» Instructions to follow:
Go through the records line by line from the top and repeat each one exactly, ending with the line that contains "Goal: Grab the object".

Start of Block

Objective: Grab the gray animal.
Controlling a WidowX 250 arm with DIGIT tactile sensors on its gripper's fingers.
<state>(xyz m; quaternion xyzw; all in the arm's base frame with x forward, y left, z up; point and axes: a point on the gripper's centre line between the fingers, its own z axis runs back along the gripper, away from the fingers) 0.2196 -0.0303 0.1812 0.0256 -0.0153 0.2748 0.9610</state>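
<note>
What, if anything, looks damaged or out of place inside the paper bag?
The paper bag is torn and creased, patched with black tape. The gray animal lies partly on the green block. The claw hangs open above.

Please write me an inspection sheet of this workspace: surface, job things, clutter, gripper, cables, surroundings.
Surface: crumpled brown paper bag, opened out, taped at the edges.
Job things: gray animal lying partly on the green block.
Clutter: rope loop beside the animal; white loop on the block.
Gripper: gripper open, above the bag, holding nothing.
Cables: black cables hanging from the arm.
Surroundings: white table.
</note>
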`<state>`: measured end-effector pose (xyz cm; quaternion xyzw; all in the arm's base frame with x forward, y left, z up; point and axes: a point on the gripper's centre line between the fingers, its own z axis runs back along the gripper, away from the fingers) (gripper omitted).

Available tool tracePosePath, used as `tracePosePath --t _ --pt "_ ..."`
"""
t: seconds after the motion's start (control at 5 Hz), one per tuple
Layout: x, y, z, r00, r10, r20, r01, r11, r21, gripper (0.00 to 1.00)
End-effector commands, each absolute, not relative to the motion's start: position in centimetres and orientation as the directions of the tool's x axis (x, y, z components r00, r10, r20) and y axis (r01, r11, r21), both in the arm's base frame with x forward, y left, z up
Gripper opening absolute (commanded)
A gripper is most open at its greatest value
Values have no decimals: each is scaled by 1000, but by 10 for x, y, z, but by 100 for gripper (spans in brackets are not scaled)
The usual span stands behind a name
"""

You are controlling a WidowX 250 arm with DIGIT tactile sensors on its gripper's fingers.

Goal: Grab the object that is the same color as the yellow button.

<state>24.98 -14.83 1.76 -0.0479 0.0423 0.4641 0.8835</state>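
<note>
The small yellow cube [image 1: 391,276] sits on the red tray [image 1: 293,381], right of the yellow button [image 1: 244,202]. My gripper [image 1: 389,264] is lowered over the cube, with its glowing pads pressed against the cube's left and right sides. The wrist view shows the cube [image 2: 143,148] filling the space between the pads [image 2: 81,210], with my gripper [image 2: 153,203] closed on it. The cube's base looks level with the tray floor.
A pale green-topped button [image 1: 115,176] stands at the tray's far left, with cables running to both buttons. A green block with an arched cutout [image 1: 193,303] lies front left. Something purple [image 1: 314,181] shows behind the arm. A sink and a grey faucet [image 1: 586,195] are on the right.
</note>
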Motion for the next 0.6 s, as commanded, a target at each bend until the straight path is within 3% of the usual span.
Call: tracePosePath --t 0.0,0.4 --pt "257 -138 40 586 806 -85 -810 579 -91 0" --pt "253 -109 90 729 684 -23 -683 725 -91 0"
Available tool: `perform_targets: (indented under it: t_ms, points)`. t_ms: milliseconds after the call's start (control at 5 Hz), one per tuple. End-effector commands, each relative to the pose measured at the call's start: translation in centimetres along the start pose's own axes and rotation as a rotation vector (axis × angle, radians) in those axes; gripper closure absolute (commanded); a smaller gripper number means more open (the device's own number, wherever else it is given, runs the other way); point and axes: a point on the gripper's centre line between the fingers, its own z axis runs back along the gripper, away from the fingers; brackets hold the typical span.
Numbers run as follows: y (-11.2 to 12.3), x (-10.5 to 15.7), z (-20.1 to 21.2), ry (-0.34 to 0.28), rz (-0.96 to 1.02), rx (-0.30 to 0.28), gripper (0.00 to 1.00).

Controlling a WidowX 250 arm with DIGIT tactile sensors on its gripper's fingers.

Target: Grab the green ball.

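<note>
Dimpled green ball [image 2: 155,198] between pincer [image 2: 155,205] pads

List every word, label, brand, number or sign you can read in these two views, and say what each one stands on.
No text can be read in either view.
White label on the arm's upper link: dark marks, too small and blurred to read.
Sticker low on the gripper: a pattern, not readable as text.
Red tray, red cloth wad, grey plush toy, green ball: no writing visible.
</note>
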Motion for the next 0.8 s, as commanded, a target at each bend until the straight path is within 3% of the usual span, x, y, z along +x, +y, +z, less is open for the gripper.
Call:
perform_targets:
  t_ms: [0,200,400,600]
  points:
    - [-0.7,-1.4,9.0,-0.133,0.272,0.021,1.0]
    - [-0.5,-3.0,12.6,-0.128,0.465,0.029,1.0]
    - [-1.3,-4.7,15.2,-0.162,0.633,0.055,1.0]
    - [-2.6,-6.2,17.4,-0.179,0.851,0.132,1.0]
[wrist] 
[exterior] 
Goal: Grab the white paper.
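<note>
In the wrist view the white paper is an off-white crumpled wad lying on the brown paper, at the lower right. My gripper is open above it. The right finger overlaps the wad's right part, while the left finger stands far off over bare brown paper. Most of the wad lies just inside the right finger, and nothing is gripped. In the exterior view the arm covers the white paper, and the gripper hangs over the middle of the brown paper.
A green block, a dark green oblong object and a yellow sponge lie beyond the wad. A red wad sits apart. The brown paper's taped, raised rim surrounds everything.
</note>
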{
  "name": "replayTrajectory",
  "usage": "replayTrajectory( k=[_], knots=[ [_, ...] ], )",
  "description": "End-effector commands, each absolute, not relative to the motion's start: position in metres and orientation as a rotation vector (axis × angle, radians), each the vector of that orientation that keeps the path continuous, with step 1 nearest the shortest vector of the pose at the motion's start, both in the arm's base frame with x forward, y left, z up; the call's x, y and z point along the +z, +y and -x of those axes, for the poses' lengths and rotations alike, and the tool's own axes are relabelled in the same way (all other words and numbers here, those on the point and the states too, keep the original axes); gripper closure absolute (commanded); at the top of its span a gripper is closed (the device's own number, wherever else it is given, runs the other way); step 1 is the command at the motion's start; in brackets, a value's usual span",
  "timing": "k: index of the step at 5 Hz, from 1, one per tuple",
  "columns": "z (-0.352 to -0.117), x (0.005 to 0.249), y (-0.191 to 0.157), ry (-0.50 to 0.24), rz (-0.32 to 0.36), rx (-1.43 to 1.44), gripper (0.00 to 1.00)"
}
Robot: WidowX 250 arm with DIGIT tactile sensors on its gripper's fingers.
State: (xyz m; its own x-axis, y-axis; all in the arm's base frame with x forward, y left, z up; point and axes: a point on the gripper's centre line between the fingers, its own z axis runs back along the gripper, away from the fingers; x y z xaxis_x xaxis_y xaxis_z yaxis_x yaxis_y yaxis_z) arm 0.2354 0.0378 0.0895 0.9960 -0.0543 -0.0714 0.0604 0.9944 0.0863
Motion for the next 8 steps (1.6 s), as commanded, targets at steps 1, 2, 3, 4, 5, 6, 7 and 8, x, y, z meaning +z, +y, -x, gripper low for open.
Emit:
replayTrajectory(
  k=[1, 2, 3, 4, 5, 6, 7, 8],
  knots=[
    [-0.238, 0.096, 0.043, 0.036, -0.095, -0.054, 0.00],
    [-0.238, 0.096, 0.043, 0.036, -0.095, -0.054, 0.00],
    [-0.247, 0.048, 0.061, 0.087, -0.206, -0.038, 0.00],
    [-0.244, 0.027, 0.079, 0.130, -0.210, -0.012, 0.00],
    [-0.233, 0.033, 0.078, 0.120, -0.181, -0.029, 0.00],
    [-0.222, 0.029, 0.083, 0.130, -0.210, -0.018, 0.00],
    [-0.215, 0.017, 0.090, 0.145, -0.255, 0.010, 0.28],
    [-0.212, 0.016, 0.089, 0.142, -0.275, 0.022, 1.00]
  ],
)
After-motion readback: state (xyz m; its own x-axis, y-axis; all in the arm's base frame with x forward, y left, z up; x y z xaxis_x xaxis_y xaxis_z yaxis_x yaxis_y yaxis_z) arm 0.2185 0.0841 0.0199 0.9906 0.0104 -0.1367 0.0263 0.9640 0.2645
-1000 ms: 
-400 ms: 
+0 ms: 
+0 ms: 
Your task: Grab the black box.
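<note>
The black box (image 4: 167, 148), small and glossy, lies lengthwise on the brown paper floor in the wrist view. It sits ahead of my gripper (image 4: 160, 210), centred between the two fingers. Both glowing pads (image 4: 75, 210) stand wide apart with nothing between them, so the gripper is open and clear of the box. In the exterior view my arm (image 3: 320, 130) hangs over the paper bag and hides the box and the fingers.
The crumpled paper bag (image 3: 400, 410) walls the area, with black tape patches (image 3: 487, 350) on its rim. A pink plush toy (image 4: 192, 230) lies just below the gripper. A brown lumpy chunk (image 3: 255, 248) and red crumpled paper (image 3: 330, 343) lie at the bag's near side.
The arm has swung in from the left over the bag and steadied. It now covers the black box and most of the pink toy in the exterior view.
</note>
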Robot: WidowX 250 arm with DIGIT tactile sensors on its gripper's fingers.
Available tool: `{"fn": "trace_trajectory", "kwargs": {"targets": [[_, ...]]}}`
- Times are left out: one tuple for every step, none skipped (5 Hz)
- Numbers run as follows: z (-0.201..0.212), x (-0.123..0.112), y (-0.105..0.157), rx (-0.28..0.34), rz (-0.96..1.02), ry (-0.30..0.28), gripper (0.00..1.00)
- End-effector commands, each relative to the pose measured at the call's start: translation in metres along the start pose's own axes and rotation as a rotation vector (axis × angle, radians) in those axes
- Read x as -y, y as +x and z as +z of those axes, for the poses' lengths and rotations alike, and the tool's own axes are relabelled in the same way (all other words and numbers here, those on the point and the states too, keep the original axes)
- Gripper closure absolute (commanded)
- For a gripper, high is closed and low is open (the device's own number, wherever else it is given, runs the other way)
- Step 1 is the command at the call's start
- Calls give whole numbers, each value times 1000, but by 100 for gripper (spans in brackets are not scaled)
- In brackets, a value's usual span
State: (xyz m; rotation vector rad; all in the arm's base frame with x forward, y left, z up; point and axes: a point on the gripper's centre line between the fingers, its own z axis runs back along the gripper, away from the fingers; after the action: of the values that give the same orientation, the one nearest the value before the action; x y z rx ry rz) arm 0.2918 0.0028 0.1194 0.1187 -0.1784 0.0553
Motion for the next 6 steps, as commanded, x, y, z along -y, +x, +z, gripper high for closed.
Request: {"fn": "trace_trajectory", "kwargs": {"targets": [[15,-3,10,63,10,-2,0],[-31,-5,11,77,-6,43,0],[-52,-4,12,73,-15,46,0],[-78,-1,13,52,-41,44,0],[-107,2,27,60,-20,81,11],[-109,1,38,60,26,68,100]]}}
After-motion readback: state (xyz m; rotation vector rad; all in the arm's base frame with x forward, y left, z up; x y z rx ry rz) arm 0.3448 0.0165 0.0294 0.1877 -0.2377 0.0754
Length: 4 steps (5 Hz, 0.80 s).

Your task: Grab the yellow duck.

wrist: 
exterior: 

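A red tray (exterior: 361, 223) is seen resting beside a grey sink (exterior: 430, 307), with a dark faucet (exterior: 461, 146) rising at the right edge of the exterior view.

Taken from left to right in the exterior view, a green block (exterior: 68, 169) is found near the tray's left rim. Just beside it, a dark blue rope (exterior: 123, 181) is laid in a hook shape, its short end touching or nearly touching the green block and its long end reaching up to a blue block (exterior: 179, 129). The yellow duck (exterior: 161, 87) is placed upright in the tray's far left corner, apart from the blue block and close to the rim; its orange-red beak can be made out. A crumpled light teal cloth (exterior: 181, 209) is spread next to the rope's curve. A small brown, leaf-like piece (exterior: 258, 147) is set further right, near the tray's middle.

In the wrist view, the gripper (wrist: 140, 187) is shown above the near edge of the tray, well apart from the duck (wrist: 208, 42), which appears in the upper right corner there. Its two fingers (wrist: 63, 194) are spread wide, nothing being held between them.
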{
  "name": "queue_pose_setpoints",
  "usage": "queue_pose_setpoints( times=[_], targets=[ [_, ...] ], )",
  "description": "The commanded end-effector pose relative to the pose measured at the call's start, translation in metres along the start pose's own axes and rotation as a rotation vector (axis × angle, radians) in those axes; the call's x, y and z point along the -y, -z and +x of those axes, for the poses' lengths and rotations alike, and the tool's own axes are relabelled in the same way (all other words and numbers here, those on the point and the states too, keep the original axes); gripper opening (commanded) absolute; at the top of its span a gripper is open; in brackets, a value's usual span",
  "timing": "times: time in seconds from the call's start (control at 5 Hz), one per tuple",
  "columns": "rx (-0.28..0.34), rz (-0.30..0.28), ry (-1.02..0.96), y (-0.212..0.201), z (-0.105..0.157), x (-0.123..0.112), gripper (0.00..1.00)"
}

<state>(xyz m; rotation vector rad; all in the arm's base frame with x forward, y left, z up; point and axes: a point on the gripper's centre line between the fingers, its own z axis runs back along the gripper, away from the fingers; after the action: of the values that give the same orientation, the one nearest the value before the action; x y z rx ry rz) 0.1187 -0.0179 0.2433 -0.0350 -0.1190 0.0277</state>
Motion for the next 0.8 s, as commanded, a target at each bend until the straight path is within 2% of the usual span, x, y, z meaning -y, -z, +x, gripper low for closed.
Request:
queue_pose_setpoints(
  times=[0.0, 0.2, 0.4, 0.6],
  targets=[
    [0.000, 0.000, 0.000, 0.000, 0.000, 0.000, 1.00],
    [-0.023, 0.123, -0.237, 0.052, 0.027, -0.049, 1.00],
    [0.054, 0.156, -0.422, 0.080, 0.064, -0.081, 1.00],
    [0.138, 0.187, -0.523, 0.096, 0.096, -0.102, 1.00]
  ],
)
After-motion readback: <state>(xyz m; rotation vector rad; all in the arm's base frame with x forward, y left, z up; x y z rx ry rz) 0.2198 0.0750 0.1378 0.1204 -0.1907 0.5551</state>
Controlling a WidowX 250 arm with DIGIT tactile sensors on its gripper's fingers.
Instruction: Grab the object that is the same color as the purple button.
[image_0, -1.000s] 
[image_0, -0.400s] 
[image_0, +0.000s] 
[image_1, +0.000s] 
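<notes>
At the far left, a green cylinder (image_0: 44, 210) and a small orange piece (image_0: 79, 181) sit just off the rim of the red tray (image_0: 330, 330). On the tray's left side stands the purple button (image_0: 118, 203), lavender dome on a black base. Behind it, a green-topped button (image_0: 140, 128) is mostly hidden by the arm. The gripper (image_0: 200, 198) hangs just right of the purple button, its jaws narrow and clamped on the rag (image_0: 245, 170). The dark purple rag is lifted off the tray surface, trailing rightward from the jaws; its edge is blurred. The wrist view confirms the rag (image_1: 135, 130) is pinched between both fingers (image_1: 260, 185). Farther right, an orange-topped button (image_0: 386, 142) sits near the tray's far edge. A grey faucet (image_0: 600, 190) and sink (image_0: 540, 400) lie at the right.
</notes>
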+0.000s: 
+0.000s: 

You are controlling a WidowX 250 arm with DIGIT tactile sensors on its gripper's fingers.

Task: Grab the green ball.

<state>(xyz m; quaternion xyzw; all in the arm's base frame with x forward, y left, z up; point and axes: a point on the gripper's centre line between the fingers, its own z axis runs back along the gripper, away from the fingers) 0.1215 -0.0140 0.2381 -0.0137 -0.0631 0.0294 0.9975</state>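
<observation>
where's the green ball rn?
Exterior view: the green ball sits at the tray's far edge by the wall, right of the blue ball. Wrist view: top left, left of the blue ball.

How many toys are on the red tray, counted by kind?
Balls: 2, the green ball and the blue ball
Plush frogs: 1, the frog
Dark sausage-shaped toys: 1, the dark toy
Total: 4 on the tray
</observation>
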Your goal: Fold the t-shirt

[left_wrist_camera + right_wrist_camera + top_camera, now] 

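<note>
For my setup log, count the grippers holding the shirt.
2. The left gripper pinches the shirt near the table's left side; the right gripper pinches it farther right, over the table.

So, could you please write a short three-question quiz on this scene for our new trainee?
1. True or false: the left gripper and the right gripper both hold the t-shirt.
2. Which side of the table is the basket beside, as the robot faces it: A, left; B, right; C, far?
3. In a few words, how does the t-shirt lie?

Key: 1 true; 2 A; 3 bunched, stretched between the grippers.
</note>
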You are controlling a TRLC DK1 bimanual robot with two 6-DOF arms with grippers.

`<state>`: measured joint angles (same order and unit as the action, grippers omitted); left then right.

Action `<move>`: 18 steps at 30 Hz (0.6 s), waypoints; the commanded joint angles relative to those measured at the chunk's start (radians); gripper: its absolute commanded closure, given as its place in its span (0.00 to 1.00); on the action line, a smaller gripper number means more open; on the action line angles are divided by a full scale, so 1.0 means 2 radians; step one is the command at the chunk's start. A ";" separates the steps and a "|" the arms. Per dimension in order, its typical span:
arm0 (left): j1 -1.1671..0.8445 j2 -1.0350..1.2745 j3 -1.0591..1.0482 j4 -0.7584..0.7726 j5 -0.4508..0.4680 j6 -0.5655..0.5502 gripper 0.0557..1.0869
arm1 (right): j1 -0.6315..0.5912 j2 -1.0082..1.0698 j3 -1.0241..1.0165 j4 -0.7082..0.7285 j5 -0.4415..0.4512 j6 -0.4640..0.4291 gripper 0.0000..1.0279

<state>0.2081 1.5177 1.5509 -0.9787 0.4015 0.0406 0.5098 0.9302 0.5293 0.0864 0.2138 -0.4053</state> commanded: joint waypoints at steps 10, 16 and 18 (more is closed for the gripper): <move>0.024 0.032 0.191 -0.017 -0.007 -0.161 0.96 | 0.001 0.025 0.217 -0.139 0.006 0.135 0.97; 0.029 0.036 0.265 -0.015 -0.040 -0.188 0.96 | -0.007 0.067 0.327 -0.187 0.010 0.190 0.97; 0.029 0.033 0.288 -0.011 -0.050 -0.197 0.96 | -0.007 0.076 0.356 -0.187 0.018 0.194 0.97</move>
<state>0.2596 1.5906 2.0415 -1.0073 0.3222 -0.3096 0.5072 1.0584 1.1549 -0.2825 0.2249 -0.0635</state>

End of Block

» Result of the task:
Objective: Grab the gray animal.
Controlling a WidowX 250 arm with DIGIT tactile sensors on its gripper's fingers.
<state>(xyz m; quaternion xyzw; all in the arm's base frame with x forward, y left, z up; point and axes: a point on the gripper's centre line between the fingers, its own z axis runs back along the gripper, away from the fingers) 0.2196 -0.0303 0.1812 0.0256 -0.0153 0.2748 0.9610</state>
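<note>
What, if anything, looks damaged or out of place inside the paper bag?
The paper bag is torn and creased, patched with black tape. The gray animal lies partly on the green block. The claw hangs open above.

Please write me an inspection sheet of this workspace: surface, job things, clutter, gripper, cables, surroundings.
Surface: crumpled brown paper bag, opened out, taped at the edges.
Job things: gray animal lying partly on the green block.
Clutter: rope loop beside the animal; white loop on the block.
Gripper: gripper open, above the bag, holding nothing.
Cables: black cables hanging from the arm.
Surroundings: white table.
</note>
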`<state>`: measured end-effector pose (xyz cm; quaternion xyzw; all in the arm's base frame with x forward, y left, z up; point and axes: a point on the gripper's centre line between the fingers, its own z axis runs back along the gripper, away from the fingers) (gripper omitted).

Available tool tracePosePath, used as `tracePosePath --t _ --pt "_ ..."`
"""
t: seconds after the motion's start (control at 5 Hz), one per tuple
Layout: x, y, z, r00, r10, r20, r01, r11, r21, gripper (0.00 to 1.00)
End-effector commands, each absolute, not relative to the motion's start: position in centimetres and orientation as the directions of the tool's x axis (x, y, z components r00, r10, r20) and y axis (r01, r11, r21), both in the arm's base frame with x forward, y left, z up
Gripper opening absolute (commanded)
A gripper is most open at its greatest value
Values have no decimals: each is scaled by 1000, but by 10 for x, y, z, but by 100 for gripper (spans in brackets are not scaled)
The usual span stands behind a name
"""

You are controlling a WidowX 250 arm with DIGIT tactile sensors on its gripper's fingers.

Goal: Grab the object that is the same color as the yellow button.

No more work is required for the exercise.